→ **Task brief**:
When you output the entries, begin with the first line and end with the line containing "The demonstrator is", keeping each line exactly as it is.

= Beginning of Section =

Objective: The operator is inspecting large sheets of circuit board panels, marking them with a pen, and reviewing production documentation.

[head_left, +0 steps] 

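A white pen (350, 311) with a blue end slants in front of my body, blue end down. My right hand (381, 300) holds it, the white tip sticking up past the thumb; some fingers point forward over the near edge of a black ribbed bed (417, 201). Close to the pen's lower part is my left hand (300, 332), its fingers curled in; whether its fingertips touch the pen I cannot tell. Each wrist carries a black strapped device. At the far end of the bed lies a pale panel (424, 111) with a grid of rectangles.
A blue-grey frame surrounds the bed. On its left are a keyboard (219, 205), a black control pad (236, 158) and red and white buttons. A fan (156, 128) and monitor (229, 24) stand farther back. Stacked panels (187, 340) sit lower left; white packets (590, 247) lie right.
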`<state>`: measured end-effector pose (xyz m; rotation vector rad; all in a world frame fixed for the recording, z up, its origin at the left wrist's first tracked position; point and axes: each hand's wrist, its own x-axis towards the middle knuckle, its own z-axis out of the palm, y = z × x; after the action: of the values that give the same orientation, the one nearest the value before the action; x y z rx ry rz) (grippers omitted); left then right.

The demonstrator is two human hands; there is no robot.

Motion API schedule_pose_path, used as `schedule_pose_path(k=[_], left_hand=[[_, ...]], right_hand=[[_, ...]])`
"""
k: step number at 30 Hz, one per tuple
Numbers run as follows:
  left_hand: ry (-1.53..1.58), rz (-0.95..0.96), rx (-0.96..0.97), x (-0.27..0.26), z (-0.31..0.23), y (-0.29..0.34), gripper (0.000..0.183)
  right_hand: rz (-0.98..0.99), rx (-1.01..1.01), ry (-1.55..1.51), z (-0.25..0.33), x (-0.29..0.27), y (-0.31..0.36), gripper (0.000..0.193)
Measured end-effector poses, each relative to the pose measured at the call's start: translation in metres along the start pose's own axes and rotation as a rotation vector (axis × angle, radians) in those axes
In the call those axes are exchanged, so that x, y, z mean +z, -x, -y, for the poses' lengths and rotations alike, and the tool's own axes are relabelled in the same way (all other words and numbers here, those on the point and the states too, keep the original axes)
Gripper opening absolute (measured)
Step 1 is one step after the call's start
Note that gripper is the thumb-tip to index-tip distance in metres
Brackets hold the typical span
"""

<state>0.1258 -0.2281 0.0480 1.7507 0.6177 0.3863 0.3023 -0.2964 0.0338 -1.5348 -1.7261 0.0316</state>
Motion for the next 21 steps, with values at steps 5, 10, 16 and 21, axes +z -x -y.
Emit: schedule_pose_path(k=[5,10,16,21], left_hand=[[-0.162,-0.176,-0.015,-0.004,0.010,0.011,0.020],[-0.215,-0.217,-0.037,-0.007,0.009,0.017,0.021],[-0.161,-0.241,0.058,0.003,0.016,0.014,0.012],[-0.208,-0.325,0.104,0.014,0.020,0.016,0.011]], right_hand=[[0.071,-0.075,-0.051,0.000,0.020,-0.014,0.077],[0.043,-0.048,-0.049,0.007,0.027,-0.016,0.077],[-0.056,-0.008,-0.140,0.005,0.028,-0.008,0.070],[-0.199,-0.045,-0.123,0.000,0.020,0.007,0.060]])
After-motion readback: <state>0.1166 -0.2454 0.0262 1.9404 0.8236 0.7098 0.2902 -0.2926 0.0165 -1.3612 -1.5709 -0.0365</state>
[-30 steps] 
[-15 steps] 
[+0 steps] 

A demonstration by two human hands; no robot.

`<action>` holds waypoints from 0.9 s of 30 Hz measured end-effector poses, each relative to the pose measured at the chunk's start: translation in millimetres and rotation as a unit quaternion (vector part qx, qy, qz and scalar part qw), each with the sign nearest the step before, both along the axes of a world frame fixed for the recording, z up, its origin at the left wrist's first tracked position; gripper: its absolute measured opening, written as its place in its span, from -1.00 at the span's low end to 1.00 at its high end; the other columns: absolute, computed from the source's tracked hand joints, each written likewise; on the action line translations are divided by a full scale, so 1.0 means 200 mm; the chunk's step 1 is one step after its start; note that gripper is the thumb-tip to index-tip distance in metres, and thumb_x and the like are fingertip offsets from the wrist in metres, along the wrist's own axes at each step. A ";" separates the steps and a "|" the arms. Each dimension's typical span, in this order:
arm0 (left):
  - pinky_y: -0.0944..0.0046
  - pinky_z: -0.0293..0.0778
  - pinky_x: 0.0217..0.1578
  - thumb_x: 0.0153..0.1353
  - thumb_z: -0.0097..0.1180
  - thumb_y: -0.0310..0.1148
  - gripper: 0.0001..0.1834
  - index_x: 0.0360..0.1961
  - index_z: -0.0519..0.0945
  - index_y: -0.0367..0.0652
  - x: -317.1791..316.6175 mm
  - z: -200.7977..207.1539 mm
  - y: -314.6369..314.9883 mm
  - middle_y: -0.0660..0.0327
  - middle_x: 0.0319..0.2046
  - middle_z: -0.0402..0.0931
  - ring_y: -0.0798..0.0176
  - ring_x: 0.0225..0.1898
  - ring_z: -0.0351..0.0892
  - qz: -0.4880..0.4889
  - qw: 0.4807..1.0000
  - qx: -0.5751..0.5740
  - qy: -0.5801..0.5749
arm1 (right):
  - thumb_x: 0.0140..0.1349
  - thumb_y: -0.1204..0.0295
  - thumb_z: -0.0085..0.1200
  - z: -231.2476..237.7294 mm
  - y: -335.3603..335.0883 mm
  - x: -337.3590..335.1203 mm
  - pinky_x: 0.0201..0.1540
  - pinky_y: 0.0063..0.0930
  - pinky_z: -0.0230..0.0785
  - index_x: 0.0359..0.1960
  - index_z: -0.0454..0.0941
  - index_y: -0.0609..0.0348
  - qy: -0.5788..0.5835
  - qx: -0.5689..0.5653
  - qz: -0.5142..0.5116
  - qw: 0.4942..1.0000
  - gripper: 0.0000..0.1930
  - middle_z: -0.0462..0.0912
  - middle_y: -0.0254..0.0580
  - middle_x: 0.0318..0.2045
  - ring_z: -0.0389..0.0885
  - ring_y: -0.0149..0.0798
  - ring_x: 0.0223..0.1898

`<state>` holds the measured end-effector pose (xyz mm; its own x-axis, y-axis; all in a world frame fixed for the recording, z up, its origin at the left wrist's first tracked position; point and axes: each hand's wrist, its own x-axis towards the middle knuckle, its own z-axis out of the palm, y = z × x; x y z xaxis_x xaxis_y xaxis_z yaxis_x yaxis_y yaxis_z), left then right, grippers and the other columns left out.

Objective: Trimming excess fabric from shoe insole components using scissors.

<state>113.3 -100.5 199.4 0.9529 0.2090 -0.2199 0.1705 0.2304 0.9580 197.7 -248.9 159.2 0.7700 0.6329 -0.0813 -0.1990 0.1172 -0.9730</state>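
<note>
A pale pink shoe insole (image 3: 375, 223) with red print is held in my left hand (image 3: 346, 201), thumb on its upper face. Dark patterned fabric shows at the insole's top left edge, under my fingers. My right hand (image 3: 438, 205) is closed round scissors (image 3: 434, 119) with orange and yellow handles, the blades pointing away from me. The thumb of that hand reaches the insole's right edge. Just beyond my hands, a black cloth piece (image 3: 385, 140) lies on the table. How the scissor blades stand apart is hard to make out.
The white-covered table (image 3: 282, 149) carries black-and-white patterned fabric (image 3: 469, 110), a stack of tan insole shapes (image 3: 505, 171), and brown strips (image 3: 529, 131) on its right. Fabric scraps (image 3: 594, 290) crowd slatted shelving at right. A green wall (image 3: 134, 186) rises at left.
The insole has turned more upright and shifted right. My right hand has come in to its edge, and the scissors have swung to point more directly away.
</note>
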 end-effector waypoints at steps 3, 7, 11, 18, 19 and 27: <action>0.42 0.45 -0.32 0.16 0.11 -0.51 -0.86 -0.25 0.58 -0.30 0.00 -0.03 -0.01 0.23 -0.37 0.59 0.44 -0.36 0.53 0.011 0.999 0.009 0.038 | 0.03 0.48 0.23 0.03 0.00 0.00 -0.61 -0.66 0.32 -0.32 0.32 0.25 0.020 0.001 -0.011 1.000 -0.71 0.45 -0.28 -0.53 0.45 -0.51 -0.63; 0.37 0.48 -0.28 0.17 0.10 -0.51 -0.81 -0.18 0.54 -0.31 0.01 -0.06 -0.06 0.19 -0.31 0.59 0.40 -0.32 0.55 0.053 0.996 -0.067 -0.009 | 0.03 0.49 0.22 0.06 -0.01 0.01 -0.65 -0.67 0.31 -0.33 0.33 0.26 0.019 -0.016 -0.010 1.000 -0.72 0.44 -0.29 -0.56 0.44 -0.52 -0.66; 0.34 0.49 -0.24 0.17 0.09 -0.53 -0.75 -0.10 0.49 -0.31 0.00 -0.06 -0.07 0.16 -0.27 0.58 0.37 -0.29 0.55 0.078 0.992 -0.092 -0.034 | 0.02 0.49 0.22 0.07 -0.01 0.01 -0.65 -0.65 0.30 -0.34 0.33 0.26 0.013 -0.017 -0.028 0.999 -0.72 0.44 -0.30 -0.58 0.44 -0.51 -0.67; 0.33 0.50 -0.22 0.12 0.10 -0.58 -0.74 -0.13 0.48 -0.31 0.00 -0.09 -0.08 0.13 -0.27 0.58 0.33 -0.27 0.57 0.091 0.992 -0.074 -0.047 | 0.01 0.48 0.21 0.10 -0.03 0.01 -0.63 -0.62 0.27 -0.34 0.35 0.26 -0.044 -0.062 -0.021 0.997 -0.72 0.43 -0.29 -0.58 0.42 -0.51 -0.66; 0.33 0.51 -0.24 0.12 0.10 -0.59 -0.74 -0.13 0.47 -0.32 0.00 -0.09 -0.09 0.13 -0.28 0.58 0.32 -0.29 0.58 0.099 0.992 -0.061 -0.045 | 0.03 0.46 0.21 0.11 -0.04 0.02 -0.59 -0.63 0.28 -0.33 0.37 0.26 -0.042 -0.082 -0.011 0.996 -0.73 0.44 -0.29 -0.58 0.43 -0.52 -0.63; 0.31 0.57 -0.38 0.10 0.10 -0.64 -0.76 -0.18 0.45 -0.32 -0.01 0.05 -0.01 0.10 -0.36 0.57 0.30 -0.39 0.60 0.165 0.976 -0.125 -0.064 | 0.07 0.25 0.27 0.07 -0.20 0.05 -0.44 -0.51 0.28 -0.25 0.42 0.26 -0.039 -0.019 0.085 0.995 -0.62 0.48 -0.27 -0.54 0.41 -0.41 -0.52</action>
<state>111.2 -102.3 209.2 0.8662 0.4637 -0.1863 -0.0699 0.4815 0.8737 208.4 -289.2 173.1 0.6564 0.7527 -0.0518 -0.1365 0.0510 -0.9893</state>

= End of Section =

→ **Reply to the exercise**:
Objective: The operator is inspecting large sheets of circuit board panels, marking them with a pen, and reviewing production documentation.

[head_left, +0 steps] 

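A white pen (350, 311) with a blue end slants in front of my body, blue end down. My right hand (381, 300) holds it, the white tip sticking up past the thumb; some fingers point forward over the near edge of a black ribbed bed (417, 201). Close to the pen's lower part is my left hand (300, 332), its fingers curled in; whether its fingertips touch the pen I cannot tell. Each wrist carries a black strapped device. At the far end of the bed lies a pale panel (424, 111) with a grid of rectangles.
A blue-grey frame surrounds the bed. On its left are a keyboard (219, 205), a black control pad (236, 158) and red and white buttons. A fan (156, 128) and monitor (229, 24) stand farther back. Stacked panels (187, 340) sit lower left; white packets (590, 247) lie right.
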`<state>`: measured end-effector pose (xyz m; rotation vector rad; all in a world frame fixed for the recording, z up, its origin at the left wrist's first tracked position; point and axes: each hand's wrist, its own x-axis towards the middle knuckle, its own z-axis out of the palm, y = z × x; after the action: of the values that give the same orientation, the one nearest the value before the action; x y z rx ry rz) (grippers omitted); left then right.

The demonstrator is two human hands; there is no robot.

Nothing else remains to be done for this exercise.